* Input data *

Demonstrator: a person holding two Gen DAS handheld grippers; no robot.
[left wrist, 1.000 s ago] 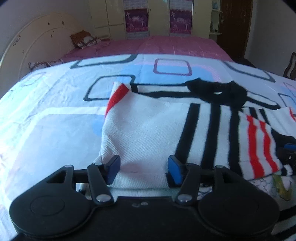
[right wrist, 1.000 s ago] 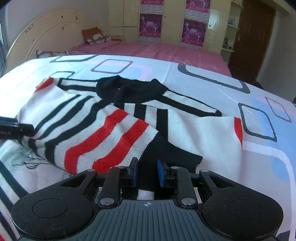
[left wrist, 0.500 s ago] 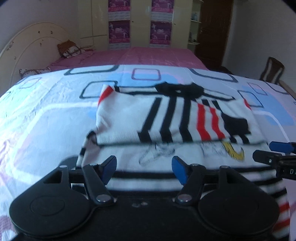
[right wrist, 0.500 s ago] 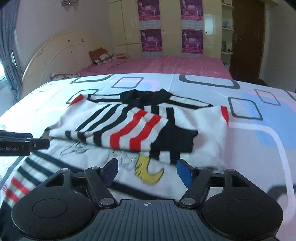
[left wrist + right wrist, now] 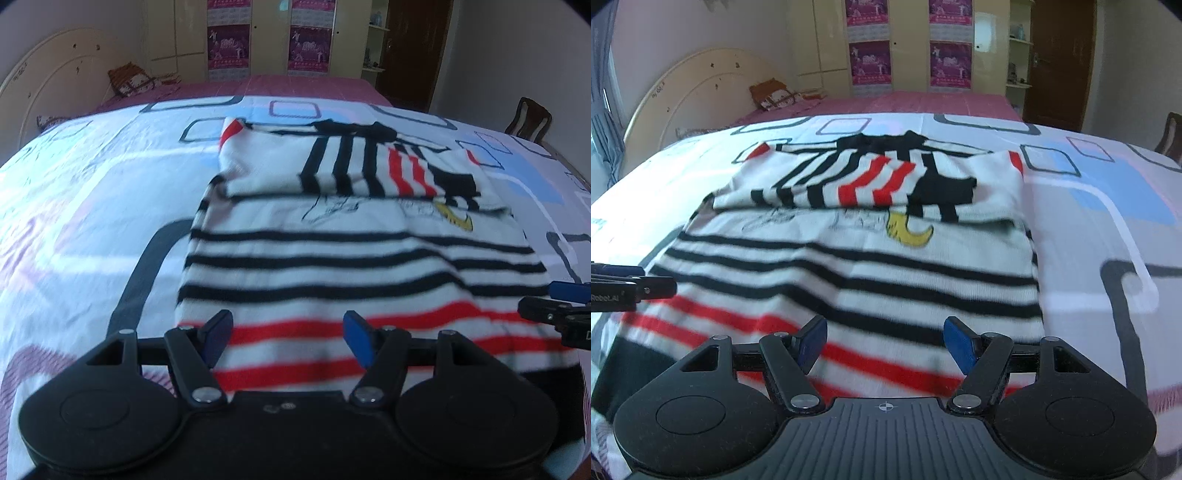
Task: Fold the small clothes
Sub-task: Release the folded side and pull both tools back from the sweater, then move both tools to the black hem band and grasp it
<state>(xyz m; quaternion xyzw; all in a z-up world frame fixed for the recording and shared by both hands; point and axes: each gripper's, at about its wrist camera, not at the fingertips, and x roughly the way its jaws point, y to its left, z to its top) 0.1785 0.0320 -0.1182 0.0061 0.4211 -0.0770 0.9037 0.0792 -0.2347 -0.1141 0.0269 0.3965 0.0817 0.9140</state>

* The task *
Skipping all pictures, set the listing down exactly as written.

* Answer section *
Demonstrator: a person holding two Gen DAS handheld grippers; no robot.
[left wrist, 1.000 s ago] 
[right wrist, 1.000 s ago] 
[left wrist, 0.500 s ago] 
[right wrist, 0.500 s ago] 
[left wrist + right wrist, now] 
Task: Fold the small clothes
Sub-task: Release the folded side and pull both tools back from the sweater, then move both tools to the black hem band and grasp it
<state>(xyz m; quaternion xyzw; all in a z-up world frame fixed for the recording and shared by both hands; point and axes: each gripper's, at about its wrist camera, not at the fingertips, and x roughly the way its jaws point, y to its left, z to its top) 0.1785 0.0320 -0.1182 0.0061 0.4211 -0.0770 0.9037 0.0792 -0.2347 -0.1141 0.0269 0.3965 0.0817 0.9140</state>

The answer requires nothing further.